How do you measure CPU pressure?
It is important to understand whether CPU pressure is affecting SQL Server performance. This is true even in the case where SQL Server is the only application running on a particular box. The System object Perfmon counter Processor Queue length is not necessarily an effective way of measuring CPU pressure in SQL Server. To see why this is the case, we first must take a brief (and simplified) look at the SQL Server Execution Model.
SQL Server uses a User Mode Scheduler (UMS) to control the execution of SQL Server user requests (SPIDs or session_ids). The UMS does not replace the Windows scheduler but rather, manages the execution of SQL Server requests (without returning control to Windows). So when SQL Server gets its time slice from the Windows scheduler, the SQL Server UMS manages what user requests are run during this time. In a 4-proc scenario, there will be 4 User Mode Schedulers, one for each CPU. Each UMS uses a number of constructs (queues, lists and worker threads) to govern execution. At any given time, each UMS will have at most a single running user, a runnable queue of requests that are waiting for CPU, a waiter list (for resources such as IO, locks, memory), and a work queue (user requests that are waiting for worker threads).
The runnable queue can be likened to a grocery analogy where there are multiple check out lines. The register clerk is the CPU. There is just one customer checking out e.g. “running” at any given register. The time spent in the checkout line represents CPU pressure. The longer the line, the longer the waits, hence more CPU pressure.
OK, back to SQL Server. Assume the following for a single UMS: SPID 51 is currently running. The Runnable Queue consists of SPIDs 60, 55, 87 & 79. The Waiter list includes SPIDS 55, 84 & 72. The Work queue is empty. Now, assume the running SPID 51 needs physical IO. Two things will happen. SPID 51 is moved to the wait list until the IO is completed and the next session_id in the runnable queue, SPID 60, begins to run. When the IO is complete, SPID 51 is moved to the bottom of the runnable queue which now consists of SPIDS 55, 87, 79 & 51.
Given this scenario, the total amount of time waiting consists of resource and signal waits. The time waiting for a resource is shown as Resource Waits. The time waiting in the runnable queue for CPU is called Signal Waits. In SQL Server 2005, waits are shown in the Dynamic Management View (DMV) sys.dm_os_wait_stats. The query to measure cpu pressure is as follows:
---- Total waits are wait_time_ms
Select signal_wait_time_ms=sum(signal_wait_time_ms)

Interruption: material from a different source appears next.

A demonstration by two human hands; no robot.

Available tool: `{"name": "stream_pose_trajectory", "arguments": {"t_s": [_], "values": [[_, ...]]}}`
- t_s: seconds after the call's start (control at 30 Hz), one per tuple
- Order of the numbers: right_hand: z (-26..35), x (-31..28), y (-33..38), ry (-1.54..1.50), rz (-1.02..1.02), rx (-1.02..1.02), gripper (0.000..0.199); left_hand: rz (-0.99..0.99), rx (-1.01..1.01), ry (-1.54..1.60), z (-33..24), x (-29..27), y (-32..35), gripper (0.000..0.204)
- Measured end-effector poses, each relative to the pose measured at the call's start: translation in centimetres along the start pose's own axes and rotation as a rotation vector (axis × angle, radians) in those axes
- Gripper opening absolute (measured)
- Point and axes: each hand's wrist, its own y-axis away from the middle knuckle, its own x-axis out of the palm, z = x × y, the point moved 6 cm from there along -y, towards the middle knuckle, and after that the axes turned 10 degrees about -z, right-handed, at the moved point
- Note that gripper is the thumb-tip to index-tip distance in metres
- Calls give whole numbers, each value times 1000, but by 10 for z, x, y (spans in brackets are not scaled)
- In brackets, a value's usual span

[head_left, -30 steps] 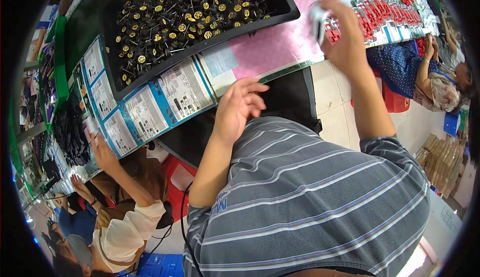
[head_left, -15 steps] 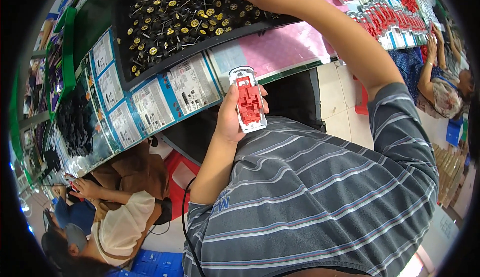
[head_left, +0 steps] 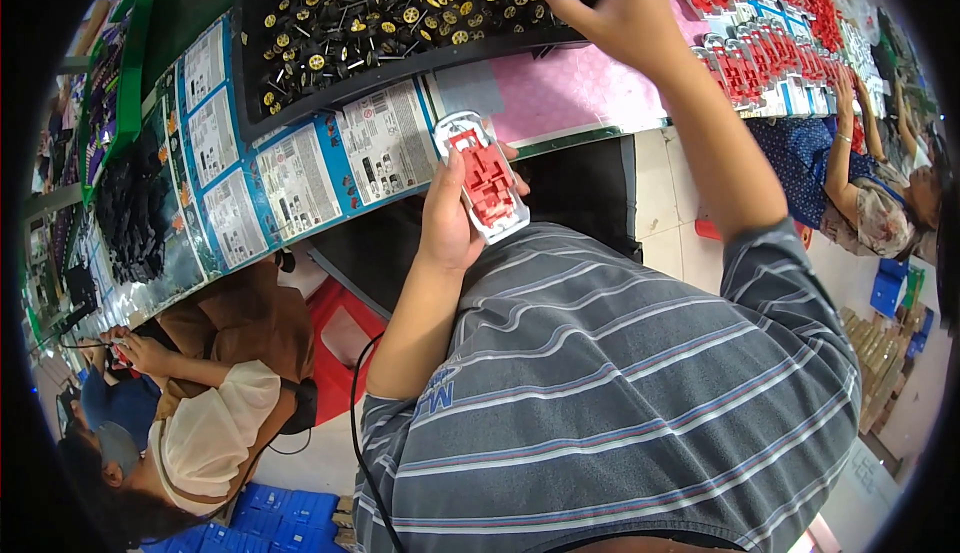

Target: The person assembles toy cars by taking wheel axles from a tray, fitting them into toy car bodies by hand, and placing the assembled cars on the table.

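Observation:
My left hand [head_left: 447,221] is closed around a toy car body [head_left: 488,181], a white shell with a red chassis inside, its underside facing up. It is held tilted in front of my striped shirt, just off the table's near edge. Over the right end of a black tray [head_left: 400,63] is my right hand [head_left: 630,21], its thumb stretched out apart from the fingers. Inside the tray lie many black wheels with yellow hubs on thin metal axles [head_left: 440,3]. The fingertips partly leave the top of the picture, and no object shows between them.
Rows of red and white car bodies [head_left: 745,63] stand at the right of the table. Pink padding [head_left: 570,93] lies in front of the tray, printed sheets [head_left: 295,178] to its left. A co-worker [head_left: 215,433] sits at left, another person [head_left: 880,173] at right. A green-edged bin [head_left: 135,83] stands far left.
My right hand has moved right and a little nearer over the tray, with the arm drawn in. My left hand has tilted the car body slightly to the left. The whole view has shifted somewhat.

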Motion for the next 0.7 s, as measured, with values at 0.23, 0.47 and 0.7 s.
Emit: {"name": "stream_pose_trajectory", "arguments": {"t_s": [0.23,0.47,0.7], "values": [[26,20,132,-291,214,100,58,-2,209,-44,-9,15,-8,67],[33,30,159,-198,188,144,57,-117,401,-274,-14,15,2,75],[38,42,169,-216,218,119,60,-88,440,-293,-12,13,10,78]]}}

,'%signal (cpu) waits' = cast(100.0 * sum(signal_wait_time_ms) / sum (wait_time_ms) as numeric(20,2))
,resource_wait_time_ms=sum(wait_time_ms - signal_wait_time_ms)
,'%resource waits'= cast(100.0 * sum(wait_time_ms - signal_wait_time_ms) / sum (wait_time_ms) as numeric(20,2))
From sys.dm_os_wait_stats
You can initialize or clear out SQL Server 2005 waitstats with the statement dbcc sqlperf ([sys.dm_os_wait_stats],clear) with no_infomsgs. In SQL Server 2000, waits can be seen by looking at DBCC SQLPERF (WAITSTATS).
If you have SQL–dedicated box it is conceivable that you could have high signal waits indicating CPU pressure and still have a low processor queue length. In such cases, a faster CPU could reduce signal waits but just focusing on the low processor queue length as a measure of CPU contention may lead to the erroneous conclusion that CPU is fine.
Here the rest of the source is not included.